Roman pornographique (souvent attribué au marquis d'Argens) distribué clandestinement en 1748, Thérèse philosophe connut un succès considérable dans la France des Lumières.
Agée
de 25 ans, la narratrice vient d'être retirée du couvent. Cachée dans une pièce voisine, elle a assisté aux ébats amoureux du père Dirrag et de sa pénitente, Mlle Eradice.
***
J’ai dit que, dès que le Père Dirrag fut sorti de la chambre de Mlle
Éradice, je me retirai chez moi. Dès que je fus rentrée dans ma
chambre, je me prosternai à genoux pour demander à Dieu la grâce d’être
traitée comme mon amie. Mon esprit était dans une agitation qui
approchait de la fureur ; un feu intérieur me dévorait. Tantôt assise,
tantôt debout, souvent à genoux, je ne trouvais aucune place qui pût me
fixer. Je me jetai sur mon lit. L’entrée de ce membre rubicond dans la
partie de Mlle
Éradice ne pouvait sortir de mon imagination, sans que j’y attachasse
cependant aucune idée distincte de plaisir, et encore moins de crime. Je
tombai, enfin, dans une rêverie profonde, pendant laquelle il me sembla
que ce même membre, détaché de tout autre objet, faisait son entrée
dans moi par la même voie.
Machinalement, je me plaçai dans la même attitude que celle où
j’avais vu Éradice, et machinalement encore, dans l’agitation qui me
faisait mouvoir, je me coulai sur le ventre jusqu’à la colonne du pied
du lit, laquelle, se trouvant passée entre mes jambes et mes cuisses,
m’arrêta et servit de point d’appui à la
partie où je sentais une démangeaison inconcevable. Le coup qu’elle
reçut par la colonne qui la fixa me causa une légère douleur, qui me
tira de ma rêverie, sans diminuer l’excès de ma démangeaison. La
position où j’étais exigeait que je levasse mon derrière pour tâcher
d’en sortir ; de ce mouvement que je fis en remontant et coulant ma moniche
(ndlr : sexe féminin) le long de la colonne, il résulta un frottement qui me causa un
chatouillement extraordinaire. Je fis un second mouvement, puis un
troisième, etc., qui eurent une augmentation de succès : tout à coup
j’entrai dans un redoublement de fureur ; sans quitter ma situation,
sans faire aucune espèce de réflexion, je me mis à remuer le derrière
avec une agilité incroyable, glissant toujours le long de la salutaire
colonne. Bientôt un excès de plaisir me transporta, je perdis
connaissance, je me pâmai et m’endormis d’un profond sommeil.

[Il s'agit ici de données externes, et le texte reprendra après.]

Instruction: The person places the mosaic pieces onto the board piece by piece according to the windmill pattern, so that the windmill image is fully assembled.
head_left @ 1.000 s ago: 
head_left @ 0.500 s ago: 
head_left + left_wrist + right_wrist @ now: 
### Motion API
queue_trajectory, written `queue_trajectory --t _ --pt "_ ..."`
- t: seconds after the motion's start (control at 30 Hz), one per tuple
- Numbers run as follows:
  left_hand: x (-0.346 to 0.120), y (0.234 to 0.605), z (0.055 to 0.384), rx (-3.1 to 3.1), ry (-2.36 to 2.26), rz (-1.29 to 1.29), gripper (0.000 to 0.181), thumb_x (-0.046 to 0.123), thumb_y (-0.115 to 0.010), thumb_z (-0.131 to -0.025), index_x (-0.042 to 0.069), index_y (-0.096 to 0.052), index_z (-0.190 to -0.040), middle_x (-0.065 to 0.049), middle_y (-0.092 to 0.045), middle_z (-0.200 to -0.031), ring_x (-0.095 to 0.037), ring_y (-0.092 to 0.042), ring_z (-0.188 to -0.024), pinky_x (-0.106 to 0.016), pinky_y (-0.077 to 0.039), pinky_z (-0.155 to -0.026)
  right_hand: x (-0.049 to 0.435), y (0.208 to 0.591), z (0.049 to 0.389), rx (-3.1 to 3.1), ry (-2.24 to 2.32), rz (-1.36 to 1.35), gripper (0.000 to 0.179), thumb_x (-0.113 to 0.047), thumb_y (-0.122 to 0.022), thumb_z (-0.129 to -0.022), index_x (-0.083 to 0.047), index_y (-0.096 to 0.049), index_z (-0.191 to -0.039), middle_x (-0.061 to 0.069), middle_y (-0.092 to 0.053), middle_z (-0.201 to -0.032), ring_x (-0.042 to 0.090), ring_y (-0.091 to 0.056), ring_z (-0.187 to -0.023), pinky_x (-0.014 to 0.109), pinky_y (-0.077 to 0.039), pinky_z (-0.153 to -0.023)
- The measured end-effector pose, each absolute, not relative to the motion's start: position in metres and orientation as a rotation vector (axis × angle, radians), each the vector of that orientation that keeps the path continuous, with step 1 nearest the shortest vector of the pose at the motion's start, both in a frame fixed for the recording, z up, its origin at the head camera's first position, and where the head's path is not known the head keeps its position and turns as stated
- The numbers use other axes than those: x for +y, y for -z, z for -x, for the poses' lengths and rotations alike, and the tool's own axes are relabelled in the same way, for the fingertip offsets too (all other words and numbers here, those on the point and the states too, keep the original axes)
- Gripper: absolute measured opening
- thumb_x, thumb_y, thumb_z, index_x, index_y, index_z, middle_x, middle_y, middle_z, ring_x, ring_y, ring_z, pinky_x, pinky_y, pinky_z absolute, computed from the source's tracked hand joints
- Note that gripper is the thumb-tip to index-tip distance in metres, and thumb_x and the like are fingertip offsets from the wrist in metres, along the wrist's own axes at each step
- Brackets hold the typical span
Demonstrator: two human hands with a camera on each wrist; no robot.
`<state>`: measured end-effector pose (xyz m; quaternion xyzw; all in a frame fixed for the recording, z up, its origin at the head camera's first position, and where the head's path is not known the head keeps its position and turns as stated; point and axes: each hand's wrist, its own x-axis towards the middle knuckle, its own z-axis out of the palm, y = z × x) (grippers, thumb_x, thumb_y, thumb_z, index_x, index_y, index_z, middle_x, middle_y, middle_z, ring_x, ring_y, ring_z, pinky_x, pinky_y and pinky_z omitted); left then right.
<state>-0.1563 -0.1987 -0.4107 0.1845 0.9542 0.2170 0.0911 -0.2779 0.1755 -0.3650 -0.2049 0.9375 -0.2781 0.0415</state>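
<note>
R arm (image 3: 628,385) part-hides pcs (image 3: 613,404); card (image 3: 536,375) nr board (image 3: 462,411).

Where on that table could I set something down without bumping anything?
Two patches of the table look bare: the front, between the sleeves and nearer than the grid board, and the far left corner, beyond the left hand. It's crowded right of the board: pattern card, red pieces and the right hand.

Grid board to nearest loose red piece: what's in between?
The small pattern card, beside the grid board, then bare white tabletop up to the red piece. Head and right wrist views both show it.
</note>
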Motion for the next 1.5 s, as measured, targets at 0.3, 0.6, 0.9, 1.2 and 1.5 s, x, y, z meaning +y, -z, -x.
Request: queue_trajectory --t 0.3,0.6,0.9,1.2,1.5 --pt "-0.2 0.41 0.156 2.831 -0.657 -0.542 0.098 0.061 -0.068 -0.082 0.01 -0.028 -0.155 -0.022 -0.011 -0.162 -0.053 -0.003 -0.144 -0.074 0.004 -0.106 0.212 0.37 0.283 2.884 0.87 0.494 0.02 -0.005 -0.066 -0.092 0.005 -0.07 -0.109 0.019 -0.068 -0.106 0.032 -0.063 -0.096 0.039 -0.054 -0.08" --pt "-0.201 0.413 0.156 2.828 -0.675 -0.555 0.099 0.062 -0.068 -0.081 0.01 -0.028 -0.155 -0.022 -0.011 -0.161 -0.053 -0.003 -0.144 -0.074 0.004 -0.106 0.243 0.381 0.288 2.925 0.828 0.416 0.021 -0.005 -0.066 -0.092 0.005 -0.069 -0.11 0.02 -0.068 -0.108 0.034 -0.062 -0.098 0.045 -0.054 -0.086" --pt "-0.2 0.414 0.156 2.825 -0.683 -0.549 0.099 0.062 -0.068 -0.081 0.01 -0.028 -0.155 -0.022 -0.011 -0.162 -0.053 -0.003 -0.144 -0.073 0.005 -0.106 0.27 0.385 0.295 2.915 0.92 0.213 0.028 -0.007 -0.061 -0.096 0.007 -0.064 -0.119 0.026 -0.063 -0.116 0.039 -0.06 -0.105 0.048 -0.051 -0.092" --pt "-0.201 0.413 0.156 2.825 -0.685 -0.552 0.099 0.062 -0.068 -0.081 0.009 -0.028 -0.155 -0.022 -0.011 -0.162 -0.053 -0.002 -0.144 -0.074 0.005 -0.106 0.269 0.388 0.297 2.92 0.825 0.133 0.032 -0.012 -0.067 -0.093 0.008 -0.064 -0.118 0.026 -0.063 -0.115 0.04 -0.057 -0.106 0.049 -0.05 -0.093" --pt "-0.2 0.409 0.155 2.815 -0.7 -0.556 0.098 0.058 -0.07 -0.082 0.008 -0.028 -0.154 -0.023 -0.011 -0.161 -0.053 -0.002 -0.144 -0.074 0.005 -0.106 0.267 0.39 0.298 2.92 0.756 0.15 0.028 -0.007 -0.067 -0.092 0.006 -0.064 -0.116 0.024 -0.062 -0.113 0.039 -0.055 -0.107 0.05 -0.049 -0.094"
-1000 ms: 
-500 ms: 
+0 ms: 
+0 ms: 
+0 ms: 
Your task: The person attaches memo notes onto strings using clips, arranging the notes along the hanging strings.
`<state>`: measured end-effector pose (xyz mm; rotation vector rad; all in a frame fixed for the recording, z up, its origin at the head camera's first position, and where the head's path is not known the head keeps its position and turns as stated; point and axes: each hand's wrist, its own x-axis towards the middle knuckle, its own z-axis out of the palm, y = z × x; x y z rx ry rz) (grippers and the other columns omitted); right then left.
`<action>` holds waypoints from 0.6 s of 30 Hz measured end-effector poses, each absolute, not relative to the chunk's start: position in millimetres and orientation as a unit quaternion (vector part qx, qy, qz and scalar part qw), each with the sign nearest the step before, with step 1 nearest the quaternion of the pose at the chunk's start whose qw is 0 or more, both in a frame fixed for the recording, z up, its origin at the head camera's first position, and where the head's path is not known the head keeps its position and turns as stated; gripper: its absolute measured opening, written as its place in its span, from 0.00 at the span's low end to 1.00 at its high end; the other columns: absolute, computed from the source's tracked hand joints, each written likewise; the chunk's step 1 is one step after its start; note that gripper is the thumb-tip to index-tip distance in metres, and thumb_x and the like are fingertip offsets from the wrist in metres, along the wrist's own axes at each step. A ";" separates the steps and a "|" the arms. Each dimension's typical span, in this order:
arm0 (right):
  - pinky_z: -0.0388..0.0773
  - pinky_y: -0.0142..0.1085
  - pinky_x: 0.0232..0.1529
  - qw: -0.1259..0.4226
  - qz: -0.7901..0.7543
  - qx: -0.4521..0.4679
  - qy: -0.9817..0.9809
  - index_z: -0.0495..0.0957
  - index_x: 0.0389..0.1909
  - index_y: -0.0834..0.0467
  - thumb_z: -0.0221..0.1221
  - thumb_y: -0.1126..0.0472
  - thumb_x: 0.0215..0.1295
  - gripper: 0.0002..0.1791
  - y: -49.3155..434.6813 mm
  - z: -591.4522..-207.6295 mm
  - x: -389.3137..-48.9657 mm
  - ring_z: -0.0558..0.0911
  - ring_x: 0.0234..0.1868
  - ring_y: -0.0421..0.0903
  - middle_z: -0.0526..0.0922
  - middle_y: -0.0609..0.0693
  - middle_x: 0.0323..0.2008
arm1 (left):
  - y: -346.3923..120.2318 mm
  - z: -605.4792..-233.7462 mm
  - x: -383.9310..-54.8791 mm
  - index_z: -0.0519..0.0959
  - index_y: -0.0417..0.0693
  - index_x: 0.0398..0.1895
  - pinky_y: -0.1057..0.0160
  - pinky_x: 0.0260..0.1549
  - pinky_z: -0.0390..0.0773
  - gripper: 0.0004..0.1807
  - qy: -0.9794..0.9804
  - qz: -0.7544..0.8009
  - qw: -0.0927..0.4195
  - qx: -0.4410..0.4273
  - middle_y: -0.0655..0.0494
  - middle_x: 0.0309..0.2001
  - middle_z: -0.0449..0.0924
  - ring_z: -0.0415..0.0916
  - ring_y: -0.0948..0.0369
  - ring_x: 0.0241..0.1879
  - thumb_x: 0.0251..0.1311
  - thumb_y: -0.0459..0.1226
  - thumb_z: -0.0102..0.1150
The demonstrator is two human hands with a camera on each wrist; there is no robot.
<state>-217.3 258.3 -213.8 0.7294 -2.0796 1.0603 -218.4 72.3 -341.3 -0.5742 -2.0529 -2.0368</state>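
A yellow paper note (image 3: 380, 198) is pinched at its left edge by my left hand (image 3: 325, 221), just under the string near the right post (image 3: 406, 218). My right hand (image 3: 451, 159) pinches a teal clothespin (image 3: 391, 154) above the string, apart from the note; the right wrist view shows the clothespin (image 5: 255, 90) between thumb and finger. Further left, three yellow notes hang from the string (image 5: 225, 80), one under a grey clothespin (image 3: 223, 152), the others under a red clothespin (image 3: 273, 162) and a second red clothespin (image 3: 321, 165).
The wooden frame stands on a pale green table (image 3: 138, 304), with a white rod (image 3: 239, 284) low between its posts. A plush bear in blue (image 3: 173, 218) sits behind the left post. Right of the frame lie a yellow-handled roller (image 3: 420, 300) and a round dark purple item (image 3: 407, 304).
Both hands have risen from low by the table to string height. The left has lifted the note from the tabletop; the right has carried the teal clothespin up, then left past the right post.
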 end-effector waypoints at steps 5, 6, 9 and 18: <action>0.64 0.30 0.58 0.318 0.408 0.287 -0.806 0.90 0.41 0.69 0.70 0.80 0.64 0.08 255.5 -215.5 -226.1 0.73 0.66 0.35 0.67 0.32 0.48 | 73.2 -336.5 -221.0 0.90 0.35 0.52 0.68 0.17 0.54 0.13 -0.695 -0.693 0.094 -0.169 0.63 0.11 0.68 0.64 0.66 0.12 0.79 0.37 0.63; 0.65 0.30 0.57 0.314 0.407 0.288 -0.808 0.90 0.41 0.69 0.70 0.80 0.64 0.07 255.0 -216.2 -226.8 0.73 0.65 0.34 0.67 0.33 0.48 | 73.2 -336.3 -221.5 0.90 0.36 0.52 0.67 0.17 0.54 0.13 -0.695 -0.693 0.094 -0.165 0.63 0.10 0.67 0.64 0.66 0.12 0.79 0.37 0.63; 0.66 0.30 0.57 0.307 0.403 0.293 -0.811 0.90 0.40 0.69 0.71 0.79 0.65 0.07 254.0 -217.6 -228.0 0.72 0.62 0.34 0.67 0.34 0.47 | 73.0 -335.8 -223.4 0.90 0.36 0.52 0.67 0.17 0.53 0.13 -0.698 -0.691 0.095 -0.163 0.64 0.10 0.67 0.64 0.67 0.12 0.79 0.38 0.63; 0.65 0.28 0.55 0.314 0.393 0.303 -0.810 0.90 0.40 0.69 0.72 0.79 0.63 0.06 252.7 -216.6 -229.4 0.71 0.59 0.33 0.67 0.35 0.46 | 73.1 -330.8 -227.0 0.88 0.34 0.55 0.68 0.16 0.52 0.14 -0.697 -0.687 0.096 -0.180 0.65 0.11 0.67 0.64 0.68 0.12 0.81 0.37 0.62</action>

Au bout de deux heures je m’éveillai, toujours ma chère colonne entre
mes cuisses, couchée sur mon ventre, mes fesses découvertes. Cette
posture me surprit ; je ne me souvenais de ce qui s’était passé que
comme on se rappelle le tableau d’un songe. Cependant, me trouvant plus
tranquille, l’évacuation de la céleste rosée me laissant l’esprit plus
libre, je fis quelques réflexions sur tout ce que j’avais vu chez
Éradice et sur ce qui venait de se passer dans moi, sans en pouvoir
tirer aucune conclusion raisonnable. La partie qui avait été frottée le
long de la colonne, ainsi que l’intérieur du haut de mes cuisses qui
l’avait embrassée, me faisait un mal cruel ; j’osai y regarder malgré
les défenses qui m’avaient été faites par mon ancien directeur de
couvent ; mais je n’osai me déterminer à y porter la main : cela m’avait
été trop expressément interdit.
(à suivre)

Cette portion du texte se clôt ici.